A lawyer for Missouri City man accused of downloading child pornography from the dark website argued Wednesday the FBI overstepped its bounds in the 2015 sting, which nabbed 200 defendants nationwide.
FBI officials say the seizure was legal, approved by a search warrant from a federal magistrate in Virginia that ultimately led agents to visitors to the website. It is critical, they say, to fighting cyber crime.
FBI’s Operation Pacifier began in early 2015 after the FBI tracked down the server of an illegal child pornography site called Playpen. Agents got a search warrant in Virginia from a federal magistrate judge, who gave them permission to keep the site running in Quantico for a few weeks while they used malware to detect the IP addresses of visitors who had logged onto the site.

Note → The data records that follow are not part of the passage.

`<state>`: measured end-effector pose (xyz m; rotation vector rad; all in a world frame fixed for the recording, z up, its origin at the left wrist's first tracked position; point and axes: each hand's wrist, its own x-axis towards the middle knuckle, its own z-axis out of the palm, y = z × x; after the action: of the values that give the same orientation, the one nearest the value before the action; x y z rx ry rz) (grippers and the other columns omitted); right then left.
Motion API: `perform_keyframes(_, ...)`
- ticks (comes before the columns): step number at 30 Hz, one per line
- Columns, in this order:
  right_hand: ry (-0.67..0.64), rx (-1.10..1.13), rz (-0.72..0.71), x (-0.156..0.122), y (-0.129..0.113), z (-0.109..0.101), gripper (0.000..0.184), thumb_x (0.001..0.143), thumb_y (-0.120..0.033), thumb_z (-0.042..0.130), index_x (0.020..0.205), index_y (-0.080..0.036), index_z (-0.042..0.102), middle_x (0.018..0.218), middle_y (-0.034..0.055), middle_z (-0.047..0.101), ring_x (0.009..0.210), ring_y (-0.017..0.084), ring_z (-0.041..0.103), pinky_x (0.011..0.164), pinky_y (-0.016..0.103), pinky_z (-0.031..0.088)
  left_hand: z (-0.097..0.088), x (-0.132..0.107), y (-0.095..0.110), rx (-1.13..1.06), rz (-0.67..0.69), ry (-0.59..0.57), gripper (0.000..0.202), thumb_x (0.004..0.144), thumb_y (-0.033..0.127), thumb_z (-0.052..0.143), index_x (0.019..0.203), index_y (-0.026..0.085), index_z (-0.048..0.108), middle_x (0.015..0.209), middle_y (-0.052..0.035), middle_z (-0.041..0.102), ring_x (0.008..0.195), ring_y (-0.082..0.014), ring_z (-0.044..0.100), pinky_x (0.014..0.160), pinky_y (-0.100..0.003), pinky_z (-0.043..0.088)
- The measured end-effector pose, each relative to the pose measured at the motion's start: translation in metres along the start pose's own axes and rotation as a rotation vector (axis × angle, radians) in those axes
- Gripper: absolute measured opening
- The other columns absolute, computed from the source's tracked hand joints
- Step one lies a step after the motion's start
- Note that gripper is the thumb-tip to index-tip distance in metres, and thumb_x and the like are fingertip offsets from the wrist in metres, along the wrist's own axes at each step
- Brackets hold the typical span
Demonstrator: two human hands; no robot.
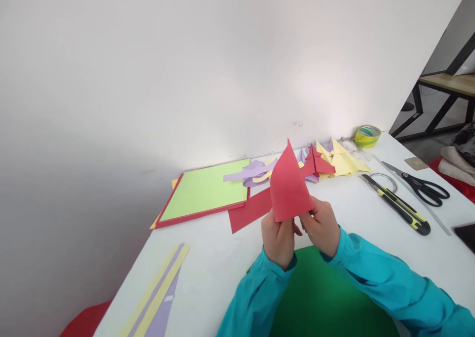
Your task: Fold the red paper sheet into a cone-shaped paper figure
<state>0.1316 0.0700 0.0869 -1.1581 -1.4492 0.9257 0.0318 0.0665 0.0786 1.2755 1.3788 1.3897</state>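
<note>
A red sheet of paper (290, 186), curved and coming to a point at its top, is held up above the white table. My left hand (279, 238) grips its lower left corner, fingers closed. At the lower right edge my right hand (322, 225) pinches the same sheet, and part of its fingers is hidden behind the paper. Both hands are raised over the green mat (326, 292). Behind the held sheet lies a flat red paper piece (249, 212), partly covered by it.
Light green paper (208, 188) tops a stack at the back left. Folded yellow (345, 161) and red paper shapes (314, 163) line the wall. Tape (367, 136), scissors (419, 183) and a utility knife (399, 207) lie right. Paper strips (159, 292) lie front left.
</note>
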Motion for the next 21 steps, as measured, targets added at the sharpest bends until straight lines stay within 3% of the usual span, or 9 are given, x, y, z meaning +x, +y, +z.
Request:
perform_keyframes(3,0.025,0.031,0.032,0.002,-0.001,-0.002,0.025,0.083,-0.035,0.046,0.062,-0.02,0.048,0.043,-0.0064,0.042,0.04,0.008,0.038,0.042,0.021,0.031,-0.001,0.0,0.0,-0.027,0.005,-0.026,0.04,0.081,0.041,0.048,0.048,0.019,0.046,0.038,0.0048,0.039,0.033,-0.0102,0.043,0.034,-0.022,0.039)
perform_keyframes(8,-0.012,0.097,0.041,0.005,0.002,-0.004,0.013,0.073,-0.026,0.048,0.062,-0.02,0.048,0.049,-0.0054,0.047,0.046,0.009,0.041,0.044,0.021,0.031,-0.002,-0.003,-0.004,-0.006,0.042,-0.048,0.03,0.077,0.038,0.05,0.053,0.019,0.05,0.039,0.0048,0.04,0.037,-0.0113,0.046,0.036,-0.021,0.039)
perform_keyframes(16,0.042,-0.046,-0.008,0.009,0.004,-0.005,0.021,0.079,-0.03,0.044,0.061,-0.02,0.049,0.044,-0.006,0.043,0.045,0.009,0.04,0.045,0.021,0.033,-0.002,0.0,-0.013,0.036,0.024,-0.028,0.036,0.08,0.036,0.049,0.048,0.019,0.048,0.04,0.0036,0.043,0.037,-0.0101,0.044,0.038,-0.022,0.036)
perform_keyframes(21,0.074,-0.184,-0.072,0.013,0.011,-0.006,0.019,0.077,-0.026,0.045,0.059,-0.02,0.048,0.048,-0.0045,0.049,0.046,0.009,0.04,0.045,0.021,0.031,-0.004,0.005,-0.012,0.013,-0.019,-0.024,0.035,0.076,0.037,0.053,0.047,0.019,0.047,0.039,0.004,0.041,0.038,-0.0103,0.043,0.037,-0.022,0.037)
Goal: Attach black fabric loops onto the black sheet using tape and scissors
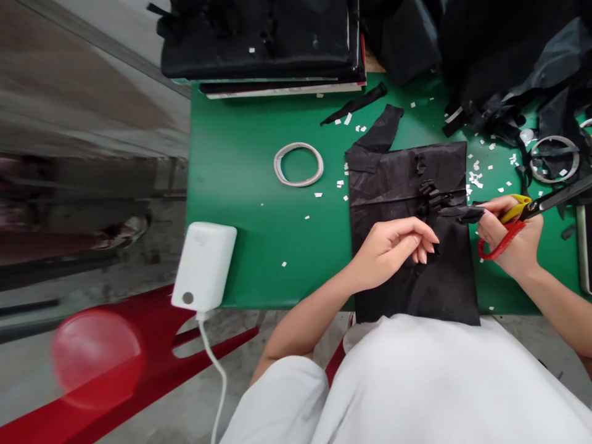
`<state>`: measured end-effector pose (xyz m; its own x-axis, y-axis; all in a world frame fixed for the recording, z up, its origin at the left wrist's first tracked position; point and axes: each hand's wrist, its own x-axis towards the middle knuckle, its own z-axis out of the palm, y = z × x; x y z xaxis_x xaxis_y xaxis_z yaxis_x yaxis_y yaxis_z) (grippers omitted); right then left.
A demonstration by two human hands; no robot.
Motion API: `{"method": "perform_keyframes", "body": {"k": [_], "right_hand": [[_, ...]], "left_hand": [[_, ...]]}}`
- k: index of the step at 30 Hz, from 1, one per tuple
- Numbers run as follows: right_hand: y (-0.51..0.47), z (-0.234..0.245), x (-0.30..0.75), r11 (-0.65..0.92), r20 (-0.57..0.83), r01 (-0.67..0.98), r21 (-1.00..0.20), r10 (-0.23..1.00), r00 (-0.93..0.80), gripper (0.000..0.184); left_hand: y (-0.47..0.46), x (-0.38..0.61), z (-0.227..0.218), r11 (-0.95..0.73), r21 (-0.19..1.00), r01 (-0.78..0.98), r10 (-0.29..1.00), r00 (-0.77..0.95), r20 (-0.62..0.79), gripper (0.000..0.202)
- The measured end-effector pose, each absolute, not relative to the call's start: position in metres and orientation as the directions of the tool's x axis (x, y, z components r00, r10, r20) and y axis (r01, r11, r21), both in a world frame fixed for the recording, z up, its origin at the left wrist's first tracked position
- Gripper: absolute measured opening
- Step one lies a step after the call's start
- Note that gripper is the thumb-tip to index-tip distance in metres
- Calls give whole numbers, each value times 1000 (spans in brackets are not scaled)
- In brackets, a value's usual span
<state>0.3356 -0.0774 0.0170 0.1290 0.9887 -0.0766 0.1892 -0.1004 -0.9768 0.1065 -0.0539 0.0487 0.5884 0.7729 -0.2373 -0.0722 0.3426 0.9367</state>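
Observation:
A black fabric piece [411, 277] lies flat in front of me, its lower edge reaching my shirt. Gathered black loops [432, 192] stand up along its middle. My left hand [393, 250] is over the fabric with its fingers curled and pressed together; what they pinch, if anything, is hidden. My right hand [513, 243] is closed around the yellow and red handles of a pair of scissors [552, 198], whose blades point right, away from the fabric. The same hand's fingertips pinch the end of a narrow black strip [462, 214] that runs to the loops.
On the green table [250, 185] are a white tape roll [298, 164], a second ring [555, 159], scattered white scraps and a white power bank [203, 265] with a cable. Black fabric stacks [259, 43] and a heap [504, 55] fill the back. A red stool [152, 345] stands left.

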Motion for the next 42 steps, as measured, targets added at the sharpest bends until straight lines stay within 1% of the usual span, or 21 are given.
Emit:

One of the thousands of these decrypted IP address led agents to the Missouri City home of Louis Clifford Smith Jr., a retired IT specialist for the City of Houston.
An FBI agent and Pearland police officer arrived in July 2015 with a warrant and found hundreds of explicit images of prepubescent girls in sexual situations with naked men.
Smith was indicted for receipt, possession and access with intent to view child pornography, and pleaded guilty to all charges the following October.
Smith has since withdrawn his guilty plea, with the approval of U.S. District Judge Melinda Harmon, and is now fighting to suppress the evidence seized as a result of the Virginia search warrant.
On Wednesday, his attorney, Guy Womack, argued before the judge that she would have to determine whether the FBI’s search of that server took place in the Eastern District of Virginia or in the Southern District of Texas.
“They couldn’t identify who was on the site, that’s why they used this novel, illegal tactic,” Womack said.
Harmon said she expects to reach a decision this week on the motion to suppress the evidence.